De acordo com especialistas, Mourão demomostrou desconhecimento sobre como funciona o Inpe. O sistema Deter, com seus alertas, já revela praticamente em tempo real onde há um desmatamento em curso, orientando operações das equipes de fiscalização do Ibama e de órgãos estaduais de ambiente. Foi com base nesse instrumento que governos anteriores conseguiram reduzir o desmatamento da Amazônia a partir de 2008, chegando ao nível mais baixo da história em 2012.

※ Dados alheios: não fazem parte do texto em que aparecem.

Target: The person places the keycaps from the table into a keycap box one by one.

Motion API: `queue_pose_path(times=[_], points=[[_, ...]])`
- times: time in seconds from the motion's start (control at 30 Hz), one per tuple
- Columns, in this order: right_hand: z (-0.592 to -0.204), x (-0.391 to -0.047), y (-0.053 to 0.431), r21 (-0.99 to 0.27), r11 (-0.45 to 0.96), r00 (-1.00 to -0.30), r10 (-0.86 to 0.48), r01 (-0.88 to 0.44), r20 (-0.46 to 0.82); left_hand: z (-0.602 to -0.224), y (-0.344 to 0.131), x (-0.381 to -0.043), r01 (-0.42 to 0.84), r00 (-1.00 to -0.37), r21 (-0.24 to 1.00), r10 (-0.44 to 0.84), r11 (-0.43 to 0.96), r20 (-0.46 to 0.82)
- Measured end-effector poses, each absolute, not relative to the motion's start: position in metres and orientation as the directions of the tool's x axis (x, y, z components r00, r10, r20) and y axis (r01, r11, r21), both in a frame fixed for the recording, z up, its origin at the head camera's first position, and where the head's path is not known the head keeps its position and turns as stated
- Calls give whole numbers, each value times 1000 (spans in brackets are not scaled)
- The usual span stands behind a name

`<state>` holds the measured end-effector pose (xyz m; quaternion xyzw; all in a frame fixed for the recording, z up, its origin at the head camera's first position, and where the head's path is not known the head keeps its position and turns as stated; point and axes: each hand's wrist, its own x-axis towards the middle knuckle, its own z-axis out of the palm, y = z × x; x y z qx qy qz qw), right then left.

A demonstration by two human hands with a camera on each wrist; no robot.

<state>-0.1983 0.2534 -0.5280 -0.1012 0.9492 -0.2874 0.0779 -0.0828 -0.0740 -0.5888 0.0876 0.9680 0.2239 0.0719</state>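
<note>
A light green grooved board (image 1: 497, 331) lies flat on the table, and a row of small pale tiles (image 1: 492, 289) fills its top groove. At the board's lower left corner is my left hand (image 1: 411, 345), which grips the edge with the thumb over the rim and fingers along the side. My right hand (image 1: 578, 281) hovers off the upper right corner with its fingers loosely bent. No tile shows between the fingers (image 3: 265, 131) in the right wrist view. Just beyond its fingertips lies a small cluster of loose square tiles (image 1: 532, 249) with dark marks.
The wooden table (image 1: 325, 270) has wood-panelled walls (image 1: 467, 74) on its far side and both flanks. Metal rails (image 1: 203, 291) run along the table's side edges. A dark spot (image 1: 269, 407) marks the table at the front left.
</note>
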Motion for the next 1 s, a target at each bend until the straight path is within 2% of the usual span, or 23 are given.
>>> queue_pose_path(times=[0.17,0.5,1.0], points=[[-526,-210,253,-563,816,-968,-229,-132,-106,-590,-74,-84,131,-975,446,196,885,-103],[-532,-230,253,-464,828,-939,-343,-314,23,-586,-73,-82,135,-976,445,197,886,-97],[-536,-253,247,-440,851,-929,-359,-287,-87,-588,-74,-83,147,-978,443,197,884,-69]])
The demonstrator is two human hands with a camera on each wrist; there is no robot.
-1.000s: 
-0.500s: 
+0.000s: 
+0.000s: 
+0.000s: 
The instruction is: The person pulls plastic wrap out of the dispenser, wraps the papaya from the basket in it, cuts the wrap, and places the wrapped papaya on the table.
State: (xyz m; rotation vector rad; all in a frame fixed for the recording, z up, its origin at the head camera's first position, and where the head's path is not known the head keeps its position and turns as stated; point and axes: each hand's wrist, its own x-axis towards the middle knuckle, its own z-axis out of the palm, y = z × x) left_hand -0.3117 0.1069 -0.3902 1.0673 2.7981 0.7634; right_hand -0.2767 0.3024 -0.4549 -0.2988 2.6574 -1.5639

No ano passado, quando alertas do Deter começaram a indicar que a Amazônia estava sendo devastada, o presidente Jair Bolsonaro e o ministro do Meio Ambiente, Ricardo Salles, rejeitaram inicialmente os dados e chegaram a alegar que eles eram mentirosos. O estresse acabou culminando, em agosto, na exoneração do então diretor do Inpe, Ricardo Galvão.
Alguns meses depois, quando foram divulgados os dados do sistema Prodes, que traz os dados oficiais de desmatamento na floresta, confirmou-se que a perda de vegetação na Amazônia, entre agosto de 2018 e julho de 2019 havia sido a maior desde 2008. Apesar dos números alarmantes, da cobrança de investidores estrangeiros e nacionais, das denúncias feitas por agentes ambientais, pesquisadores e ambientalistas, o problema não cessa. As taxas mensais de alertas do Deter continuaram em alta desde então.
O governo enviou em maio deste ano uma nova operação militar para a floresta, a Verde Brasil 2, mas no mesmo período, o desmatamento continuou subindo.